# EXERCISE DIRECTIONS
Drop the images, then output the listing exactly.

++++++++++++++++++++

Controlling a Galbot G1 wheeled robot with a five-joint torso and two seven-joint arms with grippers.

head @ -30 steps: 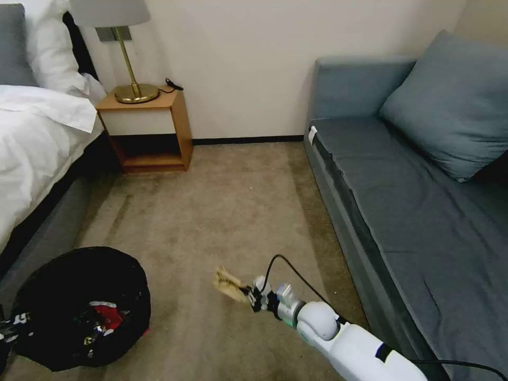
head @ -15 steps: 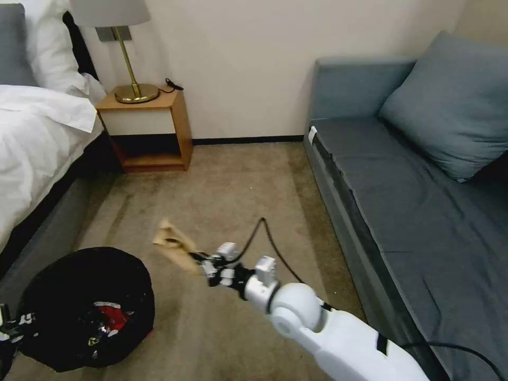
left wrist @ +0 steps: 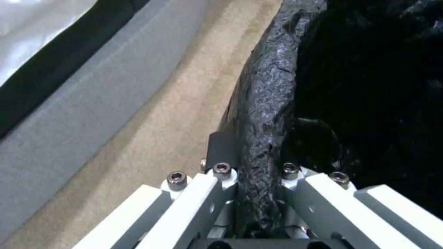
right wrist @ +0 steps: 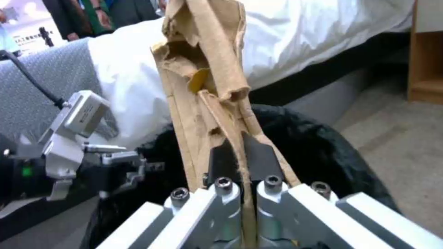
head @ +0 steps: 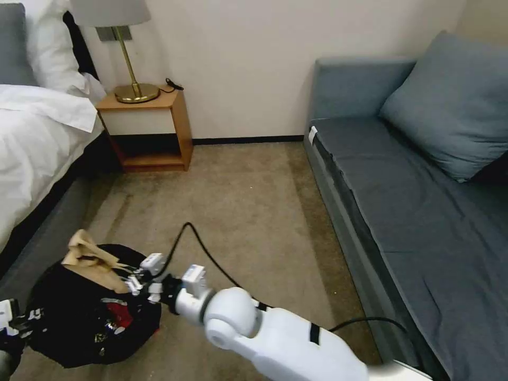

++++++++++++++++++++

# SOLUTION TO THE PROBLEM
Controlling a Galbot G1 wheeled robot with a five-joint torso and two seven-joint arms with grippers.

head @ -30 steps: 
head @ -15 steps: 
left wrist @ +0 steps: 
right wrist @ +0 steps: 
head @ +0 steps: 

No more is needed for this answer.